Leonard Leone says that if a second flood should come and he should
get to play a modern Noah and preserve one example of everything of
importance from destruction, he would pick James Avati, who he calls
“an artist’s artist”, to represent cover art.
About Avati’s technique he says: “He knows you can make a picture extremely
realistic if you paint it five feet tall- then, when you reduce it,
everything becomes much sharper. He always brought in these enormous
paintings. He also knows that when you look at someone, you always focus
on one particular part of them, usually their eyes. That meansthat the
eyes or the head have to be drawn very sharply. That’s where the suggestion
of clarity is, the rest of the figure doesn’t need to be clear at all.”
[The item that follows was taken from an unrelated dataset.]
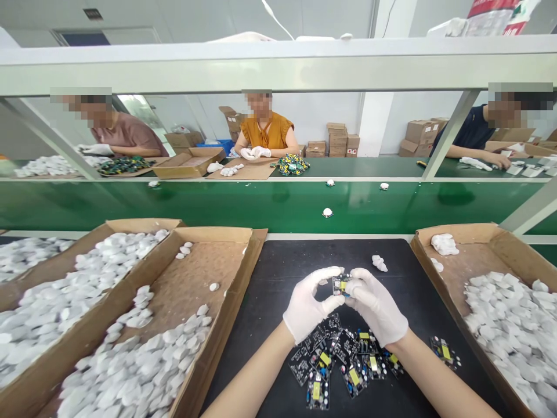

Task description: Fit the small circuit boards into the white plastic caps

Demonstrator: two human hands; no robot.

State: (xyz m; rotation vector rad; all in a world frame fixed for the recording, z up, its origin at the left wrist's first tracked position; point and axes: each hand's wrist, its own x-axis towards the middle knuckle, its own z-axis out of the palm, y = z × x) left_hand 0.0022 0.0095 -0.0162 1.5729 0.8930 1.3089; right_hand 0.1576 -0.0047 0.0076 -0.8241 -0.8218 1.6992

But Avati himself says he has neverthought about things like that. To
him, the atmosfphere and the relationship between the people in the
image have always been the most important considerations.
In the early ‘50s, Avati divorced Jane Hamill and remarried. He now
lives separated from his second wife, Linda. Leigh, the woman he calls
“my greatest love”,died in 1978 aged 24.
In 1981, four of Avati’s original paintings were displayed in the exhibition
“Paperbacks U.S.A.” in the Hague, Holland.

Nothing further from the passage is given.